5150.
And Joseph answered and said. That this signifies revelation from perception, from the celestial in the natural, is evident from the signification of "answering and saying," as being revelation from
perception (of which above, see n. 5121); and from the representation of Joseph, as being the celestial in the natural (n. 5086, 5087, 5106). That here "Joseph" is the celestial in the natural, is because
the subject here treated of is the natural. In regard to the celestial and the spiritual the case is this. The celestial itself and the spiritual itself which flow into heaven from the Divine of
the Lord dwell principally in the interior rational; for there the forms are more perfect, and are accommodated to reception; nevertheless the celestial and spiritual from the Divine of the Lord flow
into the exterior rational also, and likewise into the natural; and this both mediately and immediately-mediately through the interior rational, and immediately from the Lord's very Divine.
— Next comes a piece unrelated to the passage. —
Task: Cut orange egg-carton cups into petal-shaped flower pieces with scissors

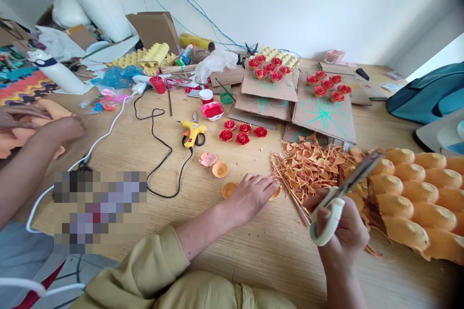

That which
flows in immediately disposes, and that which flows in mediately is disposed. This is the case in the exterior rational, and in the natural; and hence it is evident what is meant by the celestial in
the natural. [2] The celestial is from the Divine good, and the spiritual is from the Divine truth, both of them being from the Lord; and when these are in the rational they are called the celestial
and the spiritual in the rational; and when in the natural, the celestial and the spiritual in the natural. By the "rational" and the "natural" is meant the man himself, insofar as he is formed to receive
the celestial and the spiritual; but by the "rational" is meant his internal, and by the "natural" his external. Through influx and according to the reception, a man is called celestial or spiritual-celestial
if the Lord's Divine good is received in the will part, spiritual if it in received in the intellectual part.